### Work request
Set down every record below exactly as it appears, but without the pictures.

/---

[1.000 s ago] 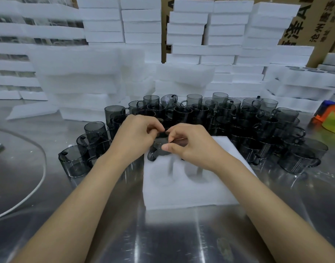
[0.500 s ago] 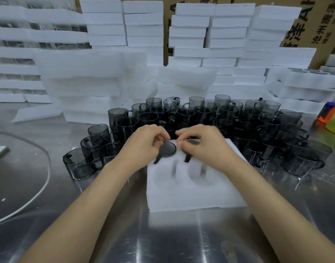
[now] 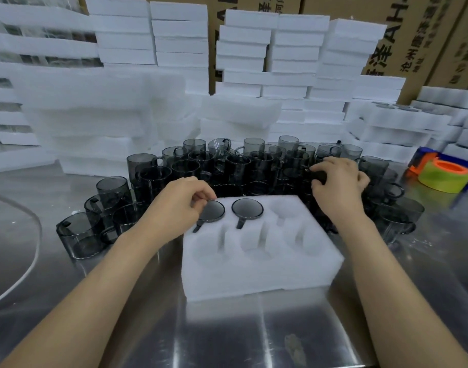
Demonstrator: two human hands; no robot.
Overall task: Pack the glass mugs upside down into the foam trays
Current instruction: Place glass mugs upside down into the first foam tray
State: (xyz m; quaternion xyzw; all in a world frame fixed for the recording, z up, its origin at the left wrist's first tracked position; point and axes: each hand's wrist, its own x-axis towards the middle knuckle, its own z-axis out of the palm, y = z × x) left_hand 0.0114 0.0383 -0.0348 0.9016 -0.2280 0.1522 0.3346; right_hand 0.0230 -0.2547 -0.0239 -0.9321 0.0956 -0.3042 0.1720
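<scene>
A white foam tray (image 3: 259,264) sits in the middle of the steel table (image 3: 227,328), with six round pockets in two rows of three. Two smoky grey glass mugs are already in it, upside down with their flat bases showing: the first mug (image 3: 213,211) fills the far-left pocket and the second mug (image 3: 247,208) the far-middle one, each with its handle lying in the slot toward the near side. The other four pockets hold nothing.

The left hand (image 3: 179,205) is over the tray's far-left corner, its fingers (image 3: 205,194) curled and pinching the rim of the first mug's base. The right hand (image 3: 339,187) is out past the tray's far-right corner, in among the crowd of upright mugs (image 3: 190,166) behind the tray, its fingers curled round a loose mug (image 3: 319,176) there; how much of that mug it holds I cannot tell.

Stacks of white foam trays (image 3: 293,49) rise behind the mugs, with printed cardboard cartons (image 3: 413,35) behind those. An orange and yellow-green tape roll (image 3: 445,176) lies at the right edge of the table.
</scene>
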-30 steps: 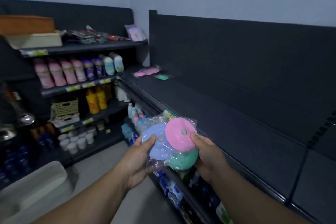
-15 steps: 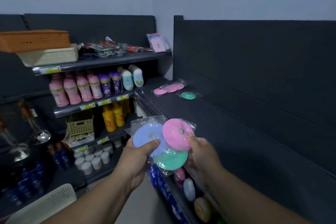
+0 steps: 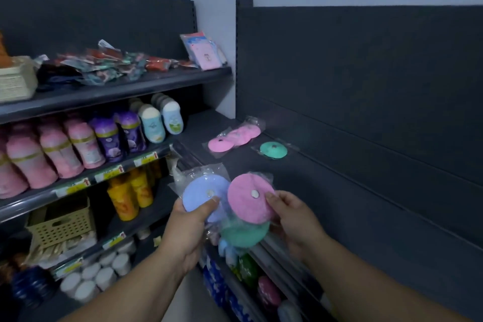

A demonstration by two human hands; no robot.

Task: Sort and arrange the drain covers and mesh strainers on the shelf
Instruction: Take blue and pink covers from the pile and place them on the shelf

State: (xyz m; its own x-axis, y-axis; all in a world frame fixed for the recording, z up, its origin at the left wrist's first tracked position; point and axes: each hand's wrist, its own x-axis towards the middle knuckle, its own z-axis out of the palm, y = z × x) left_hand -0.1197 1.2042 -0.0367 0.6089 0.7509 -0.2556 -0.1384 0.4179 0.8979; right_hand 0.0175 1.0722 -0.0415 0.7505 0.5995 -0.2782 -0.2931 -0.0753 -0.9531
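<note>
I hold a small fan of bagged round drain covers in front of the dark shelf (image 3: 339, 204). My left hand (image 3: 188, 227) grips the blue drain cover (image 3: 201, 193), thumb on its face. My right hand (image 3: 295, 217) pinches the pink drain cover (image 3: 248, 198) by its right edge. A green drain cover (image 3: 245, 235) sits under the pink one, between both hands. Further back on the shelf lie a row of bagged pink drain covers (image 3: 235, 136) and a single green drain cover (image 3: 273, 150).
To the left stands a second shelf unit with pink and purple bottles (image 3: 70, 144), yellow bottles (image 3: 130, 193), a beige basket (image 3: 62, 222), white jars (image 3: 99, 272) and loose packets (image 3: 104, 65) on top. Below my hands, colourful goods (image 3: 235, 269) fill the lower shelf.
The view has swung left and closer to the shelf's far end. My hands have spread the covers a little, with the pink one drawn further right from the blue.
</note>
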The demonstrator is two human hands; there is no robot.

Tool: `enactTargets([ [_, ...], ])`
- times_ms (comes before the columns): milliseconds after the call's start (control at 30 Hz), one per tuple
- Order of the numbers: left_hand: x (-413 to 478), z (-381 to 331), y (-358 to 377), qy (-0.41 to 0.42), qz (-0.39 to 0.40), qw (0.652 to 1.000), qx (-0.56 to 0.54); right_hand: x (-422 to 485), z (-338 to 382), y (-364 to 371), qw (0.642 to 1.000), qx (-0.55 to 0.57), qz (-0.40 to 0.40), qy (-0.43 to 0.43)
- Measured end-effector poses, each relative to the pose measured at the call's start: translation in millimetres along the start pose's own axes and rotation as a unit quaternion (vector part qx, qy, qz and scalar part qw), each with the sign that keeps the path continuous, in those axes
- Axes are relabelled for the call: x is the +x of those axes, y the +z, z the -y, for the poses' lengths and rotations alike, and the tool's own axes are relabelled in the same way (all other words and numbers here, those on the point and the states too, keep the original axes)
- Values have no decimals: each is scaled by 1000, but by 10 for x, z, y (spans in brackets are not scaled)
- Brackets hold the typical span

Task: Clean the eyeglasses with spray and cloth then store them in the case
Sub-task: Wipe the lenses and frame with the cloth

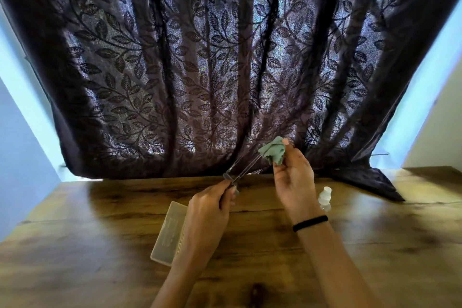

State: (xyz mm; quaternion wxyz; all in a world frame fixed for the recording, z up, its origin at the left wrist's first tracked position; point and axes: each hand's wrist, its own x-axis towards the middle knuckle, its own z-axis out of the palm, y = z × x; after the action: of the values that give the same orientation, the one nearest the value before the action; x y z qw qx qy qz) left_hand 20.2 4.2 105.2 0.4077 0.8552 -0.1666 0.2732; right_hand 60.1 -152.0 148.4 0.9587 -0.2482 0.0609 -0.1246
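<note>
My left hand (211,210) grips the eyeglasses (243,170) by the temple ends and holds them up above the wooden table (362,245). The thin dark arms slant up to the right. My right hand (292,180) pinches a bunched green cloth (273,153) around the front of the glasses, so the lenses are hidden. A pale translucent case (170,232) lies on the table, partly under my left wrist. A small clear spray bottle (325,197) stands just right of my right wrist.
A dark purple curtain (200,70) with a leaf pattern hangs behind the table and drapes onto its far right corner. Pale walls show on both sides. A black band circles my right wrist.
</note>
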Motion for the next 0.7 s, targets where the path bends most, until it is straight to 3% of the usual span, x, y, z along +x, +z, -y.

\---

### Task answer
[1.000 s ago] 
[0.500 s ago] 
[now] 
Demonstrator: two human hands; no robot.
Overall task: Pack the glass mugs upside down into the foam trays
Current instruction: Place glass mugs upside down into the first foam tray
State: (xyz m; quaternion xyzw; all in a world frame fixed for the recording, z up, its origin at the left wrist's first tracked position; point and axes: each hand's wrist, its own x-axis towards the middle knuckle, its own z-axis out of the palm, y = z × x) left_hand 0.0114 0.0383 -0.0348 0.9016 -0.2280 0.1522 0.3346; right_hand 0.0230 -0.2547 -0.0239 -0.9321 0.0956 -0.3042 0.1720
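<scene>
A white foam tray (image 3: 259,264) sits in the middle of the steel table (image 3: 227,328), with six round pockets in two rows of three. Two smoky grey glass mugs are already in it, upside down with their flat bases showing: the first mug (image 3: 213,211) fills the far-left pocket and the second mug (image 3: 247,208) the far-middle one, each with its handle lying in the slot toward the near side. The other four pockets hold nothing.

The left hand (image 3: 179,205) is over the tray's far-left corner, its fingers (image 3: 205,194) curled and pinching the rim of the first mug's base. The right hand (image 3: 339,187) is out past the tray's far-right corner, in among the crowd of upright mugs (image 3: 190,166) behind the tray, its fingers curled round a loose mug (image 3: 319,176) there; how much of that mug it holds I cannot tell.

Stacks of white foam trays (image 3: 293,49) rise behind the mugs, with printed cardboard cartons (image 3: 413,35) behind those. An orange and yellow-green tape roll (image 3: 445,176) lies at the right edge of the table.
</scene>
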-30 steps: 
-15 steps: 
+0 steps: 

A demonstration by two human hands; no robot.

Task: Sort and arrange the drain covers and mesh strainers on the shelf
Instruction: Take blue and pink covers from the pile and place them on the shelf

State: (xyz m; its own x-axis, y-axis; all in a world frame fixed for the recording, z up, its origin at the left wrist's first tracked position; point and axes: each hand's wrist, its own x-axis towards the middle knuckle, its own z-axis out of the palm, y = z × x) left_hand -0.1197 1.2042 -0.0367 0.6089 0.7509 -0.2556 -0.1384 0.4179 0.8979; right_hand 0.0175 1.0722 -0.0415 0.7505 0.5995 -0.2782 -0.2931 -0.0753 -0.9531
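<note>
I hold a small fan of bagged round drain covers in front of the dark shelf (image 3: 339, 204). My left hand (image 3: 188, 227) grips the blue drain cover (image 3: 201, 193), thumb on its face. My right hand (image 3: 295, 217) pinches the pink drain cover (image 3: 248, 198) by its right edge. A green drain cover (image 3: 245, 235) sits under the pink one, between both hands. Further back on the shelf lie a row of bagged pink drain covers (image 3: 235, 136) and a single green drain cover (image 3: 273, 150).
To the left stands a second shelf unit with pink and purple bottles (image 3: 70, 144), yellow bottles (image 3: 130, 193), a beige basket (image 3: 62, 222), white jars (image 3: 99, 272) and loose packets (image 3: 104, 65) on top. Below my hands, colourful goods (image 3: 235, 269) fill the lower shelf.
The view has swung left and closer to the shelf's far end. My hands have spread the covers a little, with the pink one drawn further right from the blue.
</note>
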The demonstrator is two human hands; there is no robot.

Tool: `enactTargets([ [_, ...], ])`
- times_ms (comes before the columns): milliseconds after the call's start (control at 30 Hz), one per tuple
- Order of the numbers: left_hand: x (-413 to 478), z (-381 to 331), y (-358 to 377), qy (-0.41 to 0.42), qz (-0.39 to 0.40), qw (0.652 to 1.000), qx (-0.56 to 0.54); right_hand: x (-422 to 485), z (-338 to 382), y (-364 to 371), qw (0.642 to 1.000), qx (-0.55 to 0.57), qz (-0.40 to 0.40), qy (-0.43 to 0.43)
- Measured end-effector poses, each relative to the pose measured at the call's start: translation in millimetres along the start pose's own axes and rotation as a unit quaternion (vector part qx, qy, qz and scalar part qw), each with the sign that keeps the path continuous, in those axes
- Axes are relabelled for the call: x is the +x of those axes, y the +z, z the -y, for the poses' lengths and rotations alike, and the tool's own axes are relabelled in the same way (all other words and numbers here, those on the point and the states too, keep the original axes)
- Values have no decimals: each is scaled by 1000, but by 10 for x, z, y (spans in brackets are not scaled)
- Brackets hold the typical span

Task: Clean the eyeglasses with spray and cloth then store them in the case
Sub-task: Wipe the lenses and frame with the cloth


State: (xyz mm; quaternion wxyz; all in a world frame fixed for the recording, z up, its origin at the left wrist's first tracked position; point and axes: each hand's wrist, its own x-axis towards the middle knuckle, its own z-axis out of the palm, y = z × x; after the action: of the values that give the same orientation, the one nearest the value before the action; x y z qw qx qy qz) left_hand 20.2 4.2 105.2 0.4077 0.8552 -0.1666 0.2732; right_hand 60.1 -152.0 148.4 0.9587 -0.2482 0.0609 -0.1246
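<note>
My left hand (211,210) grips the eyeglasses (243,170) by the temple ends and holds them up above the wooden table (362,245). The thin dark arms slant up to the right. My right hand (292,180) pinches a bunched green cloth (273,153) around the front of the glasses, so the lenses are hidden. A pale translucent case (170,232) lies on the table, partly under my left wrist. A small clear spray bottle (325,197) stands just right of my right wrist.
A dark purple curtain (200,70) with a leaf pattern hangs behind the table and drapes onto its far right corner. Pale walls show on both sides. A black band circles my right wrist.
</note>
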Motion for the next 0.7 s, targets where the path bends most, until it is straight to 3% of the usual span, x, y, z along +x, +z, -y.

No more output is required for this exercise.